Os limites da mídia e o futuro de Israel

Por Marino Boeira*.

Quando você quiser arrumar algum incômodo fale de um desses temas: a necessidade de submeter a mídia ao controle da sociedade e a opressão do Estado de Israel faz sobre os palestinos. Vão dizer que você é contra a liberdade de expressão, mesmo que você prove que o controle social sobre os veículos de comunicação é uma forma de garantir esse direito à maioria das pessoas e que – suprema ofensa – você é antissemita, mesmo que você defenda a existência livre de todos os povos, inclusive os judeus. Agora, juntar os dois temas no mesmo artigo é pedir para que pedras e raios caiam sobre sua cabeça. Essa junção não é, porém, gratuita. Ela nasce de duas leituras sobre estes temas. Primeiro a questão da mídia, posta em evidência mais uma vez no Brasil, principalmente pelas matérias da revista Veja contra os petistas e o ex-presidente Lula em particular.

Que os grandes veículos de comunicação na história recente do Brasil sempre se comportaram como partidos políticos de direita não é novidade. Foi assim no apoio ao golpe de 64, na eleição de Collor, depois abandonado quando se tornou inconfiável para o sistema e no apoio aos candidatos derrotados por Lula e Dilma nas últimas eleições. Essa tentativa de uma imprensa comprometida com os grandes negócios do sistema capitalista de interferir na vida da sociedade, obviamente não é um fenômeno exclusivo do Brasil. Na semana passada, a confirmação de que este é um tipo de atividade que existe no mundo inteiro, veio da Inglaterra.

Falando perante a Comissão Leveson da Corte de Justiça Britânica, que examina as interferências dos veículos do magnata Rupert Murdoch nos negócios do governo, o ex-primeiro ministro Tony Blair disse que precisou cortejar os meios de comunicação para não ser alvo da ira dos poderosos magnatas do ramo.

-“Se você é um líder político e tem grupos de comunicação muito poderosos e deixa de cair nas graças de um deles, as consequências disso são que (…) você está efetivamente impedido de difundir sua mensagem”

O ex-premiê disse que a relação próxima entre políticos e mídia foi inevitável, mas se converteu em algo “não saudável” quando os grupos tentaram usar os jornais como instrumento de poder político.

— “Se você se desentende com o elemento controlador do “Daily Mail”, você será alvo de um grande e sustentado ataque”

Descritos por Blair como “animais selvagens” os grandes grupos de mídia – principalmente o Sun, de Murdoch, um tablóide sensacionalista, foram responsáveis pela eleição de Blair como primeiro ministro em 1997, depois que ele foi a Austrália negociar o fim das críticas dos jornais de Murdoch aos trabalhistas e seu apoio ao Labor Party.

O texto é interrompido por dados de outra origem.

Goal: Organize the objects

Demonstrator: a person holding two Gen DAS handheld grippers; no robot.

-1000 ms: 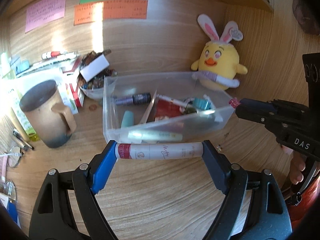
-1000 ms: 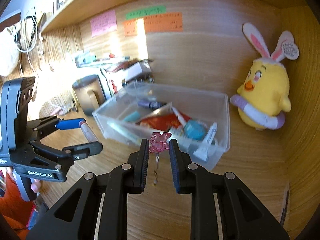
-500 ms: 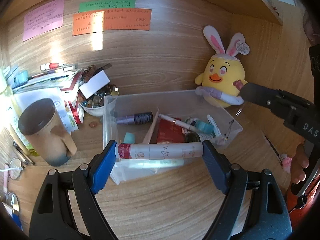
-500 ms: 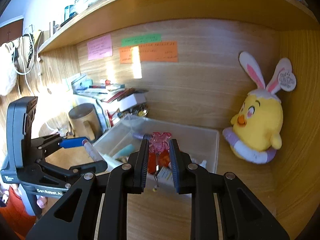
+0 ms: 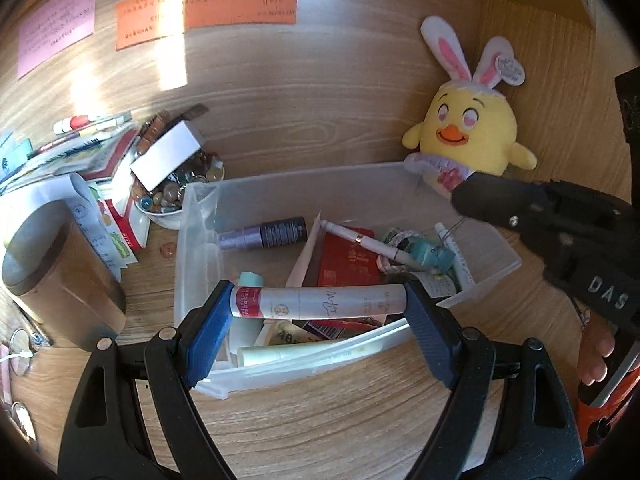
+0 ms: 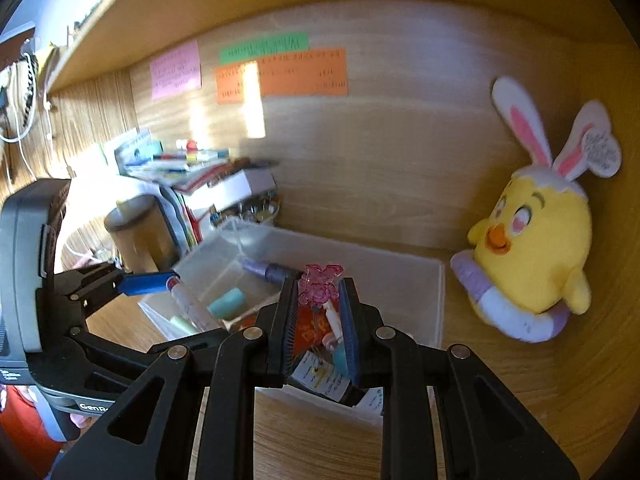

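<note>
My left gripper (image 5: 318,310) is shut end to end on a white tube with a red band (image 5: 340,300), held level over the front part of a clear plastic bin (image 5: 280,184). The bin holds a purple bottle (image 5: 264,234), a white pen, a red packet and other small items. My right gripper (image 6: 319,300) is shut on a pink translucent charm (image 6: 320,284) and hangs above the bin (image 6: 400,276), over its right side. In the left wrist view the right gripper (image 5: 464,196) comes in from the right, with the charm (image 5: 446,178) at its tip.
A yellow plush chick with rabbit ears (image 5: 472,136) leans in the back right corner. Left of the bin stand a brown mug (image 5: 52,272), a bowl of beads (image 5: 176,192) and a pile of papers and pens (image 5: 80,140). A shelf hangs overhead; wooden walls close the back and right.
Both grippers have moved forward towards the back wall. The tube now hangs over the bin's front instead of before it. The charm has gone from the bin's edge to above its contents.
</note>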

Aparentemente, qualquer semelhança com acontecimentos no Brasil envolvendo interesses da mídia e do governo será mera coincidência.

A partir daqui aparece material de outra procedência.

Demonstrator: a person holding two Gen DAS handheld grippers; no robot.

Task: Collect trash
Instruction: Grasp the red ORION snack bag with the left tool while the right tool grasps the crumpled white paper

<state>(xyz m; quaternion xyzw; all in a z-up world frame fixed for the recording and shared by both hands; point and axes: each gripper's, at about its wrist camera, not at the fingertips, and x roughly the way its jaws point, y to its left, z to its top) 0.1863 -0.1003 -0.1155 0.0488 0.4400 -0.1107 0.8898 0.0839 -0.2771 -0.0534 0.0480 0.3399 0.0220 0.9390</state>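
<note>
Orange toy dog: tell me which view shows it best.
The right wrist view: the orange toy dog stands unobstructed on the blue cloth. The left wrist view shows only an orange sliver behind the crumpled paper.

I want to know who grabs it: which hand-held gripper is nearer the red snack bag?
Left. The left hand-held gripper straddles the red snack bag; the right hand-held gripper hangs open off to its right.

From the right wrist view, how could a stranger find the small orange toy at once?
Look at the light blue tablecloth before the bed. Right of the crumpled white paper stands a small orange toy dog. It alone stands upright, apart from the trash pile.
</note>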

O outro tema espinhoso – a legitimidade das ações do governo de Israel na Palestina – foi motivado pela leitura do livro “A Invenção do Povo Judeu” (editado originalmente em francês em 2011, com o título de “Comment le peuple juif fut invente?” e editado no Brasil pela Benvirá, um selo da Editora Saraiva)  de Shlomo Sand, professor de História Contemporânea da Universidade de Tel-Aviv. Em alentadas 570 páginas, o professor demonstra, contra antigos mitos e crenças históricas, que os judeus contemporâneos descendem em sua maioria de povos convertidos, originários de diversos pontos do meio oeste e da Europa Oriental, principalmente os khazares, rompendo assim a linha de pensamento que coloca os judeus atuais como descendentes diretos de Abrahão, Isaac e Moises, de acordo com os ensinamentos do Velho Testamento. Essa linha de descendência mitológica serve como justificativa para o Estado de Israel, desde a sua fundação em 1948, permitir que tenham direito à plena cidadania apenas as pessoas consideradas como judeus, mesmo aquelas que vivam fora de Israel, de acordo com a chamada Lei do Retorno, ao mesmo tempo em que exclui uma boa parcela de árabes israelenses nascidos dentro de suas fronteiras após a independência. Analisando praticamente todas as fontes – principalmente as originárias de historiadores comprometidos com a visão sionista da criação do Estado de Israel – Shlomo mostra a incompatibilidade entre o fato de Israel se definir como um Estado do Povo Judeu e ser uma democracia.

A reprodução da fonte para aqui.